2.3 Chromatographic conditions
The sample was thermally desorbed in a GC port of an Agilent GC–MS (Santa Clara, USA) equipped with a HP-5MS column of 30 m×0.25 mm I.D ×0.25 mm film (Agilent, Santa Clara, USA). The chromatograph was programmed at 80 ∘C for 2 min, then ramped at a rate of 12 to 240 ∘C and 100 to 280 ∘C. The injection port was held at 250 ∘C, and the transfer line from GC to MS was held at 300 ∘C. Samples were injected in splitless mode, using helium as carrier at a flow of 1 mL min−1. The EI voltage was 70 eV, the ion source temperature was set at 200 ∘C, and the quadrupole temperature was set at 100 ∘C. Full scan mode was used ( 50–650) to identify the most abundant ions of multi-oxygenated compounds.

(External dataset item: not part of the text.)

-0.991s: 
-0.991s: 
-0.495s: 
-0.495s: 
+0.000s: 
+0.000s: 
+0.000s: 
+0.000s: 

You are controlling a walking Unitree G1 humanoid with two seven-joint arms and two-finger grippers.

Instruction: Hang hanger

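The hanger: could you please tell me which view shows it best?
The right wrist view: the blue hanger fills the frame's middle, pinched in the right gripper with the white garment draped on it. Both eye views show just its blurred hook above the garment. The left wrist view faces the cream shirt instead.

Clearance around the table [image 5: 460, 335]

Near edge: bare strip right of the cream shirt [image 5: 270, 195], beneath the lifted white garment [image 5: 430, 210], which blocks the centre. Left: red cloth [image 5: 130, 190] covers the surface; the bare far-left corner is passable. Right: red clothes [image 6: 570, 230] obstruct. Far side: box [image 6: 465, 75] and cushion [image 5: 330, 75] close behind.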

The selected ion chromatograms of the most abundant ions were used to quantify them.
2.4 Smog chamber facilities and reference methods
The on-line SPME–GC–MS optimization was carried out in the high-volume outdoor smog chamber EUPHORE (EUropean PHOtoREactor) (Valencia, Spain). These chambers consist of two half-spherical fluoropolymeric bags, each one of 200 m3, with integrated measuring systems for monitoring pressure, humidity, temperature, precursor species, and reaction products. Pressure, relative humidity, and temperature were measured using a pressure sensor (Air-DB-VOC, Sirsa, Madrid, Spain) and a dew point hydrometer (TS-2, Walz, Effeltrich, Germany). A Serenius 50 ozone monitor (Ecotech, Melbourne, Australia) was also used (Borrás and Tortajada-Genaro, 2012).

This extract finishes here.